Atlassian confirmed it is cutting about 10% of its workforce, roughly 1, 600 positions, as part of a restructure intended to invest more in artificial intelligence and enterprise sales. it will replace its chief technology officer and noted that more than 900 of the affected roles were in software research and development. The firm employed 13, 813 full-time staff in June 2025, and the announced geographic distribution included about 640 affected employees in North America, 480 in Australia and 250 in India. Co-founder Mike Cannon-Brookes wrote that the move was “the right decision for Atlassian” while acknowledging the human cost and adding that “Our approach is not ‘AI replaces people’. “

Professionals Australia and Paul Inglis: consultation, timelines and worker claims

Professionals Australia said impacted employees were told on Thursday and that a consultation process would run until 19 March ET, with final termination expected on 2 April ET. Paul Inglis, a director at Professionals Australia, said workers had been made redundant without being consulted or given any sign a restructure would affect their jobs, and he argued that experienced professionals deserved “respect, transparency and proper consultation. ” The union requested an urgent meeting to discuss Atlassian’s introduction of AI technology and its direct connection to the redundancies, and hundreds of Australian workers had joined the union to seek a say in how AI is used at work.

Atlassian Layoffs 1600 Jobs Australia: where company statements and union claims align and diverge

On scale and allocation, both sides acknowledge the basics: about 1, 600 roles will go, with 480 of those positions in Australia and more than 900 tied to research and development. On the question of motive, Atlassian frames the cuts as a strategic shift to change the mix of skills needed for AI and to “self-fund further investment in AI and enterprise sales, ” while Professionals Australia frames the same change as directly connected to redundancies and as lacking adequate prior consultation. On employee support, Atlassian set out minimum separation terms that include 16 weeks’ pay, extended healthcare plans, early pro rata bonuses and a US$1, 000 technology payment after equipment return; the union’s critique focuses on process and notice rather than the level of the severance package.

Analysis: Applying the same evaluative criteria— factual accounting of scale, explanation for the cuts, and procedural fairness—shows partial agreement and clear divergence. Both sides agree on scale.
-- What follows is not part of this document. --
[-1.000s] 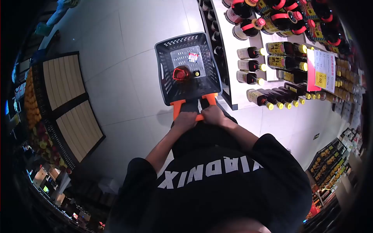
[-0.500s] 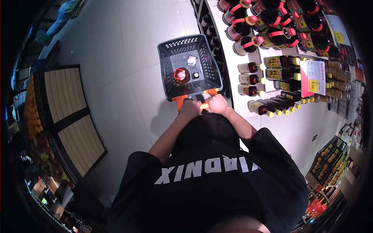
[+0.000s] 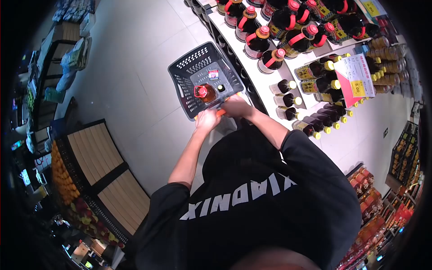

Where they diverge is explanation and process: the company emphasizes strategic necessity for AI investment, while the union emphasizes that the manner and timing of employee notification fell short of proper consultation.

That divergence is illustrated by concrete timeline details. Employees were told on Thursday; a consultation window was set to run until 19 March ET with final terminations expected on 2 April ET. Cannon-Brookes acknowledged the impact on staff and extended a brief operational concession by leaving internal chat functions open six hours longer than usual for farewells. Professionals Australia says the redundancies came without prior consultation, and it has sought urgent talks about the link between AI introduction and job losses.

Finding: The comparison establishes that Atlassian’s strategic rationale explains why the company prioritized cuts and refocusing toward AI, while Professionals Australia’s account better explains the immediate shortcomings in consultation and worker notice. Analysis: the public facts—numbers of roles affected, the specific R& D impact, the geographic breakdown and the formal consultation timetable—support both elements of that dual conclusion.

The next confirmed milestone to test this finding is the end of the consultation period on 19 March ET and the final termination date on 2 April ET. If Atlassian maintains the stated separation packages and follows the consultation timetable through 2 April ET, the comparison suggests the company will have completed its strategic pivot while still facing scrutiny over whether consultation met workers’ expectations.